Futures rose as much as 0.2 percent, extending the longest run in more than a decade of daily price moves of less than 25 cents. Crude pared a decline of as much as 1.6 percent yesterday after TransCanada shut the 590,000 barrel-a-day link for three days, saying it found a “small anomaly” in a section running from Missouri to Illinois. Improving U.S. fuel demand is being met by rising local supplies, a government report this week showed. The latest U.S. growth data were mixed.

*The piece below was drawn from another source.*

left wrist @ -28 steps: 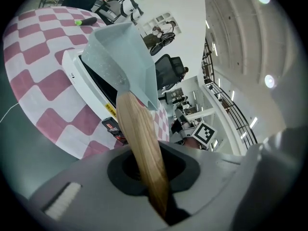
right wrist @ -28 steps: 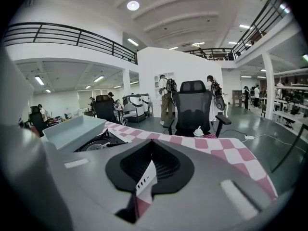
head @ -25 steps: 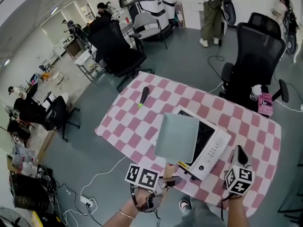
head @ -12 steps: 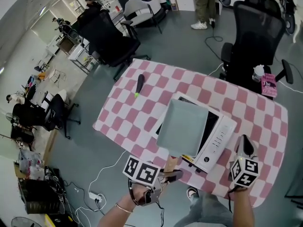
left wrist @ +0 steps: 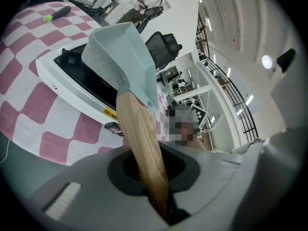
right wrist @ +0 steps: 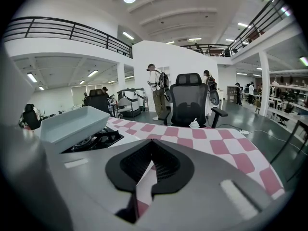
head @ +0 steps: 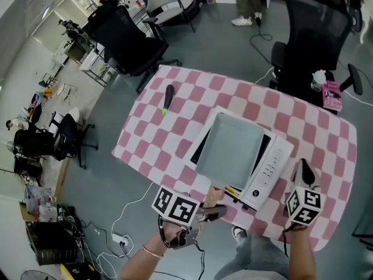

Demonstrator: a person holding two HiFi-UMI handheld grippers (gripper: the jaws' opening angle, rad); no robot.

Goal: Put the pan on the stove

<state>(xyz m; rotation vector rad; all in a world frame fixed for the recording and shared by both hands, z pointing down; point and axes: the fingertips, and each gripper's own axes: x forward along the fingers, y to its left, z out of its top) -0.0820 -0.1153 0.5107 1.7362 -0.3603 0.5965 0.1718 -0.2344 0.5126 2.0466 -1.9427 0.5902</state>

“The macro-economic side is not showing big enough figures to pull the market up significantly,” Thina Saltvedt, an analyst at Nordea Bank AB, said by telephone from Oslo. “Any move upwards will be driven by the political risk increasing or further supply disruptions such as the pipeline in the U.S. having to close for three days.”

Crude for November delivery was little changed at $92.09 a barrel, in electronic trading on theNew York Mercantile Exchange at 12:09 p.m. London time. Futures slid 2 cents yesterday to $92.10. Prices are 0.3 percent higher this week and down 6.8 percent this year.

Brent for December settlement was at $112.66 a barrel, up 24 cents, on the London-based ICE Futures Europe exchange. The front-month European benchmark’s premium to the corresponding West Texas Intermediate contract was at $20.56. The gap has narrowed since reaching a one-year high of $23.95 on Oct. 15.”